[Data Boundary: Start]

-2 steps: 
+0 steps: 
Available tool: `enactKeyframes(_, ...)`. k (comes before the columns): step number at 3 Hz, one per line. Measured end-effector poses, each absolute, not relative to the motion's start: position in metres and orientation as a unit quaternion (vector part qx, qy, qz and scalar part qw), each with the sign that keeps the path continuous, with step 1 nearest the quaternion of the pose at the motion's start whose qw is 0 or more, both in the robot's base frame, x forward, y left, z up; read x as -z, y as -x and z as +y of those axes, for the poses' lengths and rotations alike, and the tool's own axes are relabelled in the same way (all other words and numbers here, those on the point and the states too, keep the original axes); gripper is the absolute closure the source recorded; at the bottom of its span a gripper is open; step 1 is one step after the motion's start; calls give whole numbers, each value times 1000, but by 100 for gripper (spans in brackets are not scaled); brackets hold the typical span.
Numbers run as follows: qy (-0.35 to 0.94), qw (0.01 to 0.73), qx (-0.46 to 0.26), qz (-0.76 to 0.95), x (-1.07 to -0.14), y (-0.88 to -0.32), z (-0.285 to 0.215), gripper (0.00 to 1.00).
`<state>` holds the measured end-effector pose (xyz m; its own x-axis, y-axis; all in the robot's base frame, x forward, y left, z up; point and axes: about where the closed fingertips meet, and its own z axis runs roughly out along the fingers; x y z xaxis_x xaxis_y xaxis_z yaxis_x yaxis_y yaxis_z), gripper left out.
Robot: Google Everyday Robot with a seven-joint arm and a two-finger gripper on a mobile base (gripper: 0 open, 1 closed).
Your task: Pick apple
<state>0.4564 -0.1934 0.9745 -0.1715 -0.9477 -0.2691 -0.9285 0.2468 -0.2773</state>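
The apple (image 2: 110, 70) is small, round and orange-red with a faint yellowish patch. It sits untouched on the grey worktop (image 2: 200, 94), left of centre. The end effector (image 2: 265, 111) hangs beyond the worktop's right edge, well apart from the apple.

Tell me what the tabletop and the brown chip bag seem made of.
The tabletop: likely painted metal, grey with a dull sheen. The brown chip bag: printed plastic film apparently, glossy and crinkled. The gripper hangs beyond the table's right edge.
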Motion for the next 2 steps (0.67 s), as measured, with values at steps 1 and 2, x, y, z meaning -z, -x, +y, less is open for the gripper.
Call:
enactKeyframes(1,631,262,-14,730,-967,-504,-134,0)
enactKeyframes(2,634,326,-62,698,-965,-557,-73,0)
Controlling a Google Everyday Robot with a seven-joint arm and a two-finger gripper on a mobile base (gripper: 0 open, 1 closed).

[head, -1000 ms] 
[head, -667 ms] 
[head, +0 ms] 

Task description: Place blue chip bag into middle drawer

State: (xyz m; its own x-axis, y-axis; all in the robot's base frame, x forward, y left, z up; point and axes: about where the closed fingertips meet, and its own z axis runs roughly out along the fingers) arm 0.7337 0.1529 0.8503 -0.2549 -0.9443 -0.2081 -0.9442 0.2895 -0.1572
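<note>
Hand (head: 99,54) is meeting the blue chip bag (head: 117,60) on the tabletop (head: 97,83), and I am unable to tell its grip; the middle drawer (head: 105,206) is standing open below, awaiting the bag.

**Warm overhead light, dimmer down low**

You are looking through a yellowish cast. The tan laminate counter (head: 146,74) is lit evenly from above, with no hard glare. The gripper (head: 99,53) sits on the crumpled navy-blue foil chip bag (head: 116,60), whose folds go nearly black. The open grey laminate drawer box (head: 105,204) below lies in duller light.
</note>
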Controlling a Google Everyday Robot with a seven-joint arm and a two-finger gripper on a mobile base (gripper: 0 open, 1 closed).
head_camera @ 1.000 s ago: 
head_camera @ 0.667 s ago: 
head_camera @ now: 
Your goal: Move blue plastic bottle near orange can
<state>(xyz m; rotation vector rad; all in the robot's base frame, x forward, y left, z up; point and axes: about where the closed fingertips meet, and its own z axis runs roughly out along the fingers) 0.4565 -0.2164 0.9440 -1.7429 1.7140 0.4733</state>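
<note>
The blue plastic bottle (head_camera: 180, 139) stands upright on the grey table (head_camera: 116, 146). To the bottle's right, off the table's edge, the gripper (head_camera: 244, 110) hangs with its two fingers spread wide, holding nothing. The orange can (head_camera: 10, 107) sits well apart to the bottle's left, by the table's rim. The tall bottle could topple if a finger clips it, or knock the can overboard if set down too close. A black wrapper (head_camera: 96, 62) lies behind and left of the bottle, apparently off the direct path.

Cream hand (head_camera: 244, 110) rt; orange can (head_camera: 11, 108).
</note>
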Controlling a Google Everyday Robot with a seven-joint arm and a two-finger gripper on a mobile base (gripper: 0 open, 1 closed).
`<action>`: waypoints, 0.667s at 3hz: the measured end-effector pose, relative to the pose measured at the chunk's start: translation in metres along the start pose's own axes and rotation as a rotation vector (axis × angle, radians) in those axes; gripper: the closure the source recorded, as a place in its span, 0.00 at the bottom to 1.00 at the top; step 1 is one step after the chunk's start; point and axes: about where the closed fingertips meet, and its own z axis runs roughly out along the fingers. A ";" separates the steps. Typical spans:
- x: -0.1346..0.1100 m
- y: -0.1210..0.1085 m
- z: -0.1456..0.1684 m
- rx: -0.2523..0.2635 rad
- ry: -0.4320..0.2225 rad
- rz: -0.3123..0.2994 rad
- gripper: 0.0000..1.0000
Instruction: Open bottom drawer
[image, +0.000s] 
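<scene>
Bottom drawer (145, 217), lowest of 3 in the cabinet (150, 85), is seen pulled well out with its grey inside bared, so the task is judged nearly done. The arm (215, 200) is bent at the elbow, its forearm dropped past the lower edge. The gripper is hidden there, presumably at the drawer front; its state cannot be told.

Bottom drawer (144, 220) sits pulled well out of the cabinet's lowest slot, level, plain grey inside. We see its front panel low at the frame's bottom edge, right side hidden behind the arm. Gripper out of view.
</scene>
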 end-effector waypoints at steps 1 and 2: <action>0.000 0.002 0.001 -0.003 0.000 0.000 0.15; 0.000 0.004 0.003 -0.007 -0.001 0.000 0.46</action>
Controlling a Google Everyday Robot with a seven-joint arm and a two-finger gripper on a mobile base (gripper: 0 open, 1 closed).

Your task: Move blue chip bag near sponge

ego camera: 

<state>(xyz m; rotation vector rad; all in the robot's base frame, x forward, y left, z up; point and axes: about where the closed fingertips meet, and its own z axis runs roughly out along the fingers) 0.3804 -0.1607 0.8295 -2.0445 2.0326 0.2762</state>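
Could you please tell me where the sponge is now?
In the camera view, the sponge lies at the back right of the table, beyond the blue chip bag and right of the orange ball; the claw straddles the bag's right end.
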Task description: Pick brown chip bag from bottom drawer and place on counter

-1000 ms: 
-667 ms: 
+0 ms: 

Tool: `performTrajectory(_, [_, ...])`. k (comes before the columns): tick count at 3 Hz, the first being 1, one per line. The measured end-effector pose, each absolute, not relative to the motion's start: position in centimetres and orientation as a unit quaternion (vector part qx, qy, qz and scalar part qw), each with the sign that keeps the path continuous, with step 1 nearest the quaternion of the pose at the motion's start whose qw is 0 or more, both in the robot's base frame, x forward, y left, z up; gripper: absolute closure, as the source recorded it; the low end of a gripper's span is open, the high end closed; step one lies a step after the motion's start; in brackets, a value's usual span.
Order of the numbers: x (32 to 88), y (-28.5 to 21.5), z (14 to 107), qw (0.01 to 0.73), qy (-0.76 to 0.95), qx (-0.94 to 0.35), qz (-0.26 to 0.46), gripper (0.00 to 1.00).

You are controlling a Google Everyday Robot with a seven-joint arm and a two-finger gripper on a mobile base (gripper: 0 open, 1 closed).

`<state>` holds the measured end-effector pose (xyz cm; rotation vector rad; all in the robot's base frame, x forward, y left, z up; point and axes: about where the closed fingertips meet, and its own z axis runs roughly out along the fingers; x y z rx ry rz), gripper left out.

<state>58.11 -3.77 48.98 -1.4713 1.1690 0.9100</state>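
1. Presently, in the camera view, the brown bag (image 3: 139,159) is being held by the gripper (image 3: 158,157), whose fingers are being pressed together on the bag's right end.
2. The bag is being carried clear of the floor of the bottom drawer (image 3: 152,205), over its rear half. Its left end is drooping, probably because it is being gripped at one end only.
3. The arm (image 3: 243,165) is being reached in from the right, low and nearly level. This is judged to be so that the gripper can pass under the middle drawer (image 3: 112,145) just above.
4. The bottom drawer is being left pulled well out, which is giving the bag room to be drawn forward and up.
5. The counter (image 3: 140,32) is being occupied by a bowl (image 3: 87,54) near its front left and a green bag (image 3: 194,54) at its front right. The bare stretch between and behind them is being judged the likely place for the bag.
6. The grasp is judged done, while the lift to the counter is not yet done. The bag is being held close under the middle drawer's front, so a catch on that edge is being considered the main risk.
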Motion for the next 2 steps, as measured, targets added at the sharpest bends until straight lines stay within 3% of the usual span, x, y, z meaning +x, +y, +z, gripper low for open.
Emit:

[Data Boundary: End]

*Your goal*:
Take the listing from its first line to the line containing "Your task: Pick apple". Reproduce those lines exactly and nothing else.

*Output below*:
-2 steps: 
+0 steps: 
Available tool: `enactKeyframes(_, ...)`. k (comes before the columns): step number at 3 Hz, one per line. Measured end-effector poses, each absolute, not relative to the motion's start: position in metres and orientation as a unit quaternion (vector part qx, qy, qz and scalar part qw), each with the sign that keeps the path continuous, with step 1 nearest the quaternion of the pose at the motion's start whose qw is 0 or more, both in the robot's base frame, x forward, y left, z up; read x as -z, y as -x and z as +y of those axes, for the poses' lengths and rotations alike, and the tool's own axes are relabelled in the same way (all other words and numbers here, those on the point and the states too, keep the original axes); gripper is the absolute closure the source recorded; at the bottom of its span a gripper is open; step 1 is one step after the motion's start; calls give whole numbers, each value times 1000, but by 100 for gripper (spans in brackets are not scaled); brackets hold the typical span.
Numbers run as follows: qy (-0.35 to 0.94), qw (0.01 to 0.73), qx (-0.46 to 0.26), qz (-0.76 to 0.95), x (-1.07 to -0.14), y (-0.88 to -0.32), z (-0.285 to 0.215), gripper (0.00 to 1.00).
`<state>` holds the measured end-effector pose (xyz m; its own x-axis, y-axis; all in the robot's base frame, x forward, y left, z up; point and axes: about where the closed fingertips meet, and its own z axis runs roughly out along the fingers; x y z xaxis_x xaxis_y xaxis_z yaxis_x yaxis_y yaxis_z), gripper left out.
Robot: Google Everyday Robot with a seven-joint arm and a two-finger gripper on a mobile base (gripper: 0 open, 1 closed).
Your task: Pick apple

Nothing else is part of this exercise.